▸ HOW TO COMPLETE THIS TASK:
From start to finish, set down the entries below exactly, leaving out the pictures.

● ● ●

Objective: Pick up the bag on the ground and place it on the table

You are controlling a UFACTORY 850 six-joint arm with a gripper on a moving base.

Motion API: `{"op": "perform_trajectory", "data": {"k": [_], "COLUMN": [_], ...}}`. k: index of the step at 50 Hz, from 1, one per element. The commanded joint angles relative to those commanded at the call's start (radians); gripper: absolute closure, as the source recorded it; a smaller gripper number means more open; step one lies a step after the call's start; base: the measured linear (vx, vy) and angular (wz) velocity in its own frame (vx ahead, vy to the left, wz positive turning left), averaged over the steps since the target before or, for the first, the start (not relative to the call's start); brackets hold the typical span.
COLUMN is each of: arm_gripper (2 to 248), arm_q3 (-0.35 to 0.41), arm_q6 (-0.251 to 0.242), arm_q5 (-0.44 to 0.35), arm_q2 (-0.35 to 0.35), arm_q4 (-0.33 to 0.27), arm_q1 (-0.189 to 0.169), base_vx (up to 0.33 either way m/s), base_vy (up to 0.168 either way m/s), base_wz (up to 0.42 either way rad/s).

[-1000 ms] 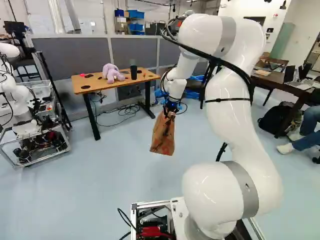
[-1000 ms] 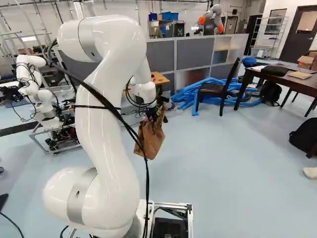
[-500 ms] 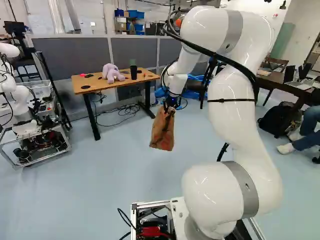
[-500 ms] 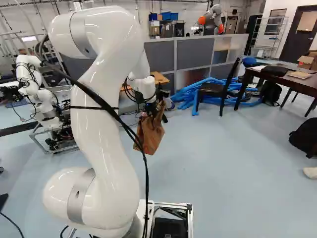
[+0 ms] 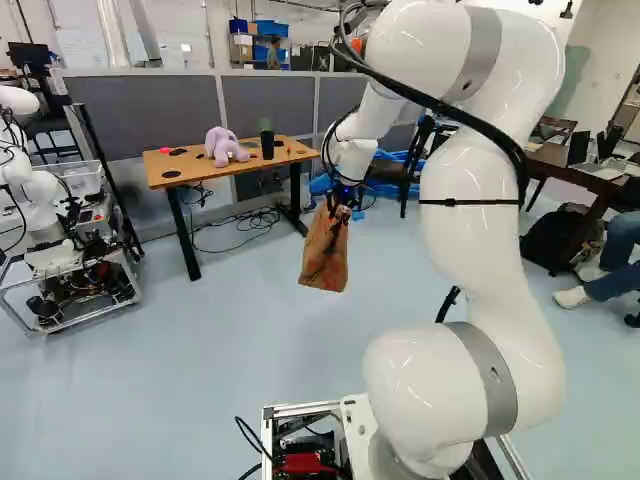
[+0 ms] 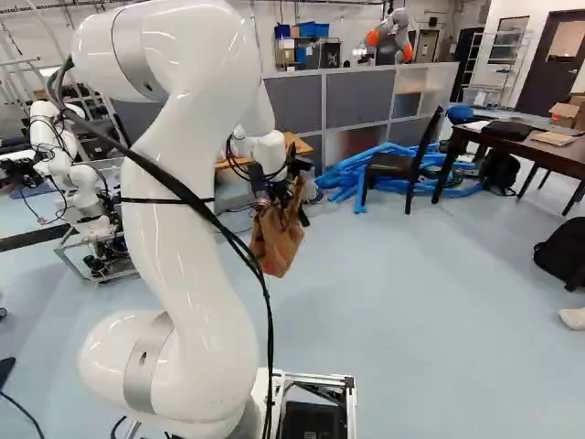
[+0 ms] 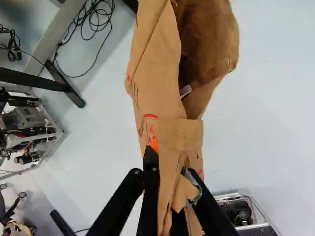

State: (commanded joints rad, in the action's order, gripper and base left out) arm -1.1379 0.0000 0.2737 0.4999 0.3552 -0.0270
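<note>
In the left base view my gripper point(image 5: 340, 205) is at the top of the brown paper bag point(image 5: 325, 253), which hangs from it above the floor. The wrist view shows the gripper point(image 7: 170, 184) with its two black fingers closed on the bag's crumpled paper point(image 7: 160, 88) from both sides. The bag's mouth gapes partly open ahead of the fingers. Behind the bag and to its left in the left base view stands the wooden table point(image 5: 225, 170), apart from the bag.
A purple plush toy point(image 5: 226, 147) and a dark cup point(image 5: 267, 140) stand on the table. Another robot point(image 5: 45, 210) is at the far left. Blue tubes point(image 6: 352, 174) and a black chair point(image 6: 402, 165) lie beyond the bag, near a dark table point(image 6: 548, 155).
My arm has risen a little and leaned back, lifting the bag slightly with it. The base has not moved, and the gripper has kept its hold.
</note>
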Motion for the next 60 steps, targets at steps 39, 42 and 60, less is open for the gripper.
{"op": "perform_trajectory", "data": {"k": [39, 42, 60], "arm_gripper": [229, 229, 229], "arm_q3": [-0.026, -0.030, -0.069], "arm_q6": [0.000, 0.000, 0.000], "arm_q5": [0.004, 0.006, 0.047], "arm_q2": [-0.070, -0.073, -0.083], "arm_q4": [-0.032, -0.038, -0.071], "arm_q1": [0.001, 0.001, 0.002], "base_vx": [0.000, 0.000, 0.000], "base_vy": [0.000, 0.000, 0.000], "base_wz": [0.000, 0.000, 0.000]}}
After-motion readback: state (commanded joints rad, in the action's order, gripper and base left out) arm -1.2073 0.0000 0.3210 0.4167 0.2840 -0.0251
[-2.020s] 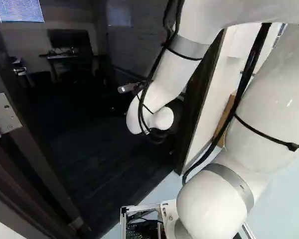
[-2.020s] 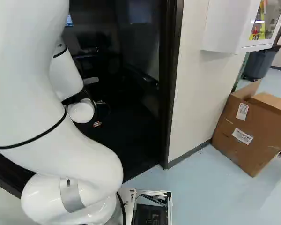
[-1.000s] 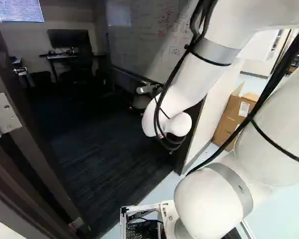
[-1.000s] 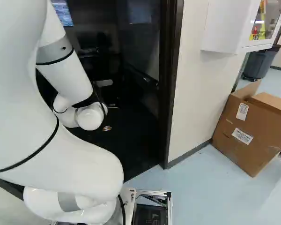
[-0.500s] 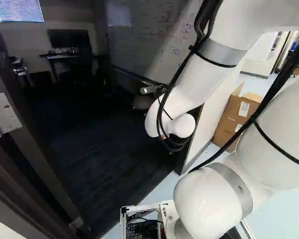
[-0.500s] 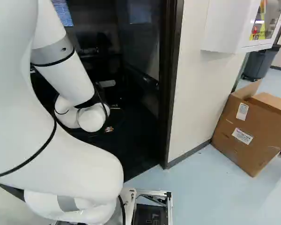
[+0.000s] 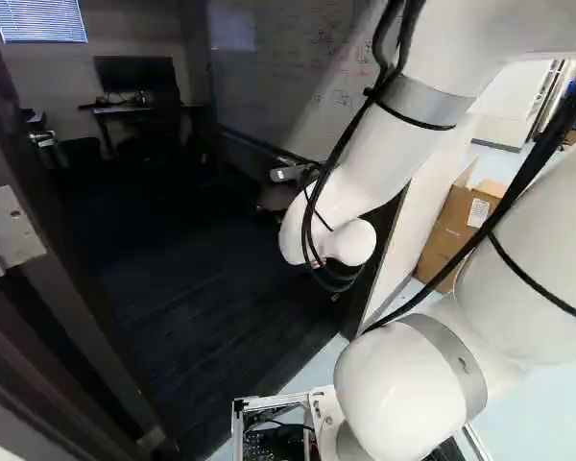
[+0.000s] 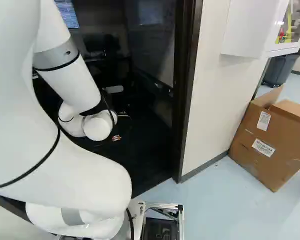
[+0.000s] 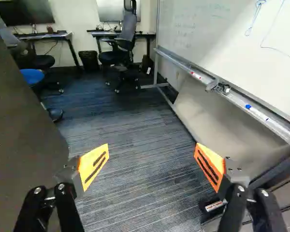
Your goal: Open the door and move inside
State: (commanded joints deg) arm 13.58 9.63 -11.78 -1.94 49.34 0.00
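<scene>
The claw (image 9: 151, 151) hangs released, spread wide — the door (image 9: 19, 130) stands open beside it, at the left of the left base view — so the way in likely runs ahead, between door and whiteboard (image 9: 203, 34)

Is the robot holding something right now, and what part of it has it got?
Nothing is held. The fingers stand wide apart, with the carpet showing between them.
</scene>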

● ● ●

▸ RESULT FOR THIS EXERCISE:
Objective: Pick up the bag on the ground and place it on the table

You are controlling a UFACTORY 850 six-joint arm with a gripper on a moving base.

Motion API: `{"op": "perform_trajectory", "data": {"k": [_], "COLUMN": [_], ...}}`. k: index of the step at 50 Hz, from 1, one per element. The commanded joint angles relative to those commanded at the call's start (radians); gripper: absolute closure, as the source recorded it; a smaller gripper number means more open; step one lies a step after the call's start; base: the measured linear (vx, vy) and angular (wz) velocity in its own frame (vx ahead, vy to the left, wz positive turning left), averaged over the steps since the target before or, for the first, the start (not relative to the call's start); brackets hold the typical span.
COLUMN is each of: arm_gripper (2 to 248), arm_q3 (-0.35 to 0.41), arm_q6 (-0.251 to 0.242), arm_q5 (-0.44 to 0.35), arm_q2 (-0.35 to 0.35), arm_q4 (-0.33 to 0.27), arm_q1 (-0.189 to 0.169), base_vx (up to 0.33 either way m/s), base_vy (up to 0.168 either way m/s), base_wz (up to 0.42 either way rad/s).

[-1000 ms] 
[-1000 ms] 
[-500 ms] 
[-500 ms] 
[+0 ms] 
[+0 ms] 
[+0 ms] 

State: (commanded joints rad, in the action's order, gripper and base left out) arm -1.1379 0.0000 0.2737 0.4999 0.3552 -0.0270
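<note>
In the left base view my gripper point(image 5: 340, 205) is at the top of the brown paper bag point(image 5: 325, 253), which hangs from it above the floor. The wrist view shows the gripper point(image 7: 170, 184) with its two black fingers closed on the bag's crumpled paper point(image 7: 160, 88) from both sides. The bag's mouth gapes partly open ahead of the fingers. Behind the bag and to its left in the left base view stands the wooden table point(image 5: 225, 170), apart from the bag.
A purple plush toy point(image 5: 226, 147) and a dark cup point(image 5: 267, 140) stand on the table. Another robot point(image 5: 45, 210) is at the far left. Blue tubes point(image 6: 352, 174) and a black chair point(image 6: 402, 165) lie beyond the bag, near a dark table point(image 6: 548, 155).
My arm has risen a little and leaned back, lifting the bag slightly with it. The base has not moved, and the gripper has kept its hold.
</note>
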Motion for the next 60 steps, targets at steps 39, 42 and 60, less is open for the gripper.
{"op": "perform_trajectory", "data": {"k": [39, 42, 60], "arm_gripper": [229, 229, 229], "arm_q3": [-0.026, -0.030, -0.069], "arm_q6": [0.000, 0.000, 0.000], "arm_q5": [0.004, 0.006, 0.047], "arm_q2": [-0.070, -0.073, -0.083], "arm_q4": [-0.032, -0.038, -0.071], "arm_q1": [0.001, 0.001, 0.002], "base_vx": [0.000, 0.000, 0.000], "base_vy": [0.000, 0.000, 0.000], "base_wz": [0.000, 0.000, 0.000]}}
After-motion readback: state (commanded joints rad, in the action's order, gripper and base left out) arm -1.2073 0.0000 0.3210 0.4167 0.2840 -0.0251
[-2.020s] 
[-2.020s] 
[-1.000s] 
[-1.000s] 
[-0.500s] 
[-0.500s] 
[+0.000s] 
[+0.000s] 
[+0.000s] 
Your goal: Open the door and move inside
State: (commanded joints deg) arm 13.58 9.63 -11.78 -1.94 49.34 0.00
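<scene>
The claw (image 9: 151, 151) hangs released, spread wide — the door (image 9: 19, 130) stands open beside it, at the left of the left base view — so the way in likely runs ahead, between door and whiteboard (image 9: 203, 34)

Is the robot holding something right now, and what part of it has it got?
Nothing is held. The fingers stand wide apart, with the carpet showing between them.
</scene>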

There is nothing further to the answer.